◆ **Your task**
The response should consist of the listing, repeated word for word.

[Start of Attachment]

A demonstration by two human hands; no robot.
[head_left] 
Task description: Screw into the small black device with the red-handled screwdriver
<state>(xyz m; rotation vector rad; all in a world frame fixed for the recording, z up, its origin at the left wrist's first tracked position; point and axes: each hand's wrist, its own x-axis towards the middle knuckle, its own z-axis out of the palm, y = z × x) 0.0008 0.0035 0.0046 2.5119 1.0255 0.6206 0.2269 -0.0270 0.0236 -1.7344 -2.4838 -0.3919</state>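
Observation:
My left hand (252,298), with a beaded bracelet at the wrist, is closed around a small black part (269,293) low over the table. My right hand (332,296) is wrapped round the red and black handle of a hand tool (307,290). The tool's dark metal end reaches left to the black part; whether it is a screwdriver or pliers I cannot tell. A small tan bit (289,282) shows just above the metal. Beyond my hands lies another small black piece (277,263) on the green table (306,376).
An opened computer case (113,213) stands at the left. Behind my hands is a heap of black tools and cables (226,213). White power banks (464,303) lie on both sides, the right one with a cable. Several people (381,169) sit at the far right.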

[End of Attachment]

◆ **Response**
A demonstration by two human hands; no robot.
[head_left] 
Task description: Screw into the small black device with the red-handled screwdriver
<state>(xyz m; rotation vector rad; all in a world frame fixed for the recording, z up, its origin at the left wrist's first tracked position; point and axes: each hand's wrist, its own x-axis towards the middle knuckle, its own z-axis out of the palm, y = z × x) 0.0008 0.0035 0.0046 2.5119 1.0255 0.6206 0.2269 -0.0270 0.0236 -1.7344 -2.4838 -0.3919</state>
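Observation:
My left hand (252,298), with a beaded bracelet at the wrist, is closed around a small black part (269,293) low over the table. My right hand (332,296) is wrapped round the red and black handle of a hand tool (307,290). The tool's dark metal end reaches left to the black part; whether it is a screwdriver or pliers I cannot tell. A small tan bit (289,282) shows just above the metal. Beyond my hands lies another small black piece (277,263) on the green table (306,376).
An opened computer case (113,213) stands at the left. Behind my hands is a heap of black tools and cables (226,213). White power banks (464,303) lie on both sides, the right one with a cable. Several people (381,169) sit at the far right.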

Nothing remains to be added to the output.